Cuando la pereza
llega
María Velázquez Dorantes
Deshacerse de la pereza no es fácil, es un enemigo que
acecha a la humanidad y que existe.
El ser humano es activo y dinámico, pero ¿qué sucede
cuando la pereza llega?. A la extensa solución de esta pregunta, llegan un
sin número de hipótesis que la intentan descifrar. Sin embargo, muchas
navegan dentro de nuestro sistema de procesos llamado pensamiento,
pérdidas y sin solución alguna. Otras más se acercan a las respuestas, y
otras ni siquiera llegan.
La pereza es una reacción del estado de ánimo por el
cual el hombre pasa a lo largo de su vida, genera apatía y desinterés
dentro de las actividades que rigen su vida.

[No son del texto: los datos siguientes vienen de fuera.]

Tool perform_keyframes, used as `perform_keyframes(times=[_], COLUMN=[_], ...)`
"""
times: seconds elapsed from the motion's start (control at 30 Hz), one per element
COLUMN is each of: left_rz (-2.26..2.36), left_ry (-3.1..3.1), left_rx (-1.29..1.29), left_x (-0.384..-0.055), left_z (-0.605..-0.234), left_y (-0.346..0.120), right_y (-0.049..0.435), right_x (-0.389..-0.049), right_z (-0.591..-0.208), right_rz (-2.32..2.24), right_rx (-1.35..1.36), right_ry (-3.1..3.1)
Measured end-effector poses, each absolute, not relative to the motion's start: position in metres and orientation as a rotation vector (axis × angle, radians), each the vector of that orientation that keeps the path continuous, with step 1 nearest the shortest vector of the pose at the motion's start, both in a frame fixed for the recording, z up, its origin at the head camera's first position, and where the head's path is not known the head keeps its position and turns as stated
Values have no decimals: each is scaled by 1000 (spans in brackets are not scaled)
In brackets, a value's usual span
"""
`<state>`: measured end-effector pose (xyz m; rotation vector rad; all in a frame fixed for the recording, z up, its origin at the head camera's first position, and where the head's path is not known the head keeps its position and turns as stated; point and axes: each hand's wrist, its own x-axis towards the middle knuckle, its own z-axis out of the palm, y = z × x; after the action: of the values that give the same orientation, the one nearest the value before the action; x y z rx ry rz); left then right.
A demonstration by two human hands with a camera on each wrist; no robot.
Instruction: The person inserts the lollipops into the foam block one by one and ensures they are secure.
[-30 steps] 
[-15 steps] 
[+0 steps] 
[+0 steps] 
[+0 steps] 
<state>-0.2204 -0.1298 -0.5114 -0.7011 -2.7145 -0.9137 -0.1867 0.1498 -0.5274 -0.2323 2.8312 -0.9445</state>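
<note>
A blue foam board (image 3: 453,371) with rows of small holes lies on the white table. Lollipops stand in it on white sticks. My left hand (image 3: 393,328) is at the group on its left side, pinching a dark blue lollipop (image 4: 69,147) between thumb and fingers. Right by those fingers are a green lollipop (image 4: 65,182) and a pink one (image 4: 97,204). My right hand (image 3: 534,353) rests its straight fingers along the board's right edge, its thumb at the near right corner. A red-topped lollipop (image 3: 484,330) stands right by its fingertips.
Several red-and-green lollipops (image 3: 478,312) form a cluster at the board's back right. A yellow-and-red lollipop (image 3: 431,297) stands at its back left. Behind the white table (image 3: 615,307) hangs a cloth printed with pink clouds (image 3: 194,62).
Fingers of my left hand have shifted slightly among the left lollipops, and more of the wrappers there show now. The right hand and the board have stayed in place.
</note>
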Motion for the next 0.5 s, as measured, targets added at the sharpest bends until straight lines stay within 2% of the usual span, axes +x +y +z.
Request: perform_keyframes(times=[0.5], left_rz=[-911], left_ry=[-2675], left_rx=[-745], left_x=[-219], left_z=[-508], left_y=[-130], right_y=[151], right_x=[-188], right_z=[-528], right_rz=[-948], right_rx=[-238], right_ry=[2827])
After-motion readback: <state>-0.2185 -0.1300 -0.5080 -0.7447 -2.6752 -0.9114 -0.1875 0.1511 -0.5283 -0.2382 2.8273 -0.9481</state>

La pereza está muy ligada al dinamismo del hombre pero
como su contrario o su antónimo, es uno de sus rivales para seguir
luchando por las cosas de importancia en la vida.
Deshacerse de ella es fácil, porque solo se trata de un
momento de reposo mental, físico y neurológico. Es como sí las neuronas se
desprendieran y durmieran, lo cual provocan que el hombre entre en un
estado de flojera y no quiera realizar absolutamente nada. Dichas neuronas
tardan un tiempo en volver a su estado normal, cuando han regresado al
estado de actividad, su función nuevamente se procesa para que el cuerpo
reaccione.
Se dice que cuando la pereza llega al ser humano,
provoca un desprendimiento de razón que se convierte en inercia, lo cual
provoca el choque entre el dinamismo con el cual el hombre está formado.
Pero está es tan solo una nueva hipótesis, para
intentar descifrar cuando la pereza llega y bombardea el ánimo humano. En
qué momento, a qué hora y por qué, no se sabe; lo único acertado es se
trata de un enemigo que acecha a la humanidad y que existe.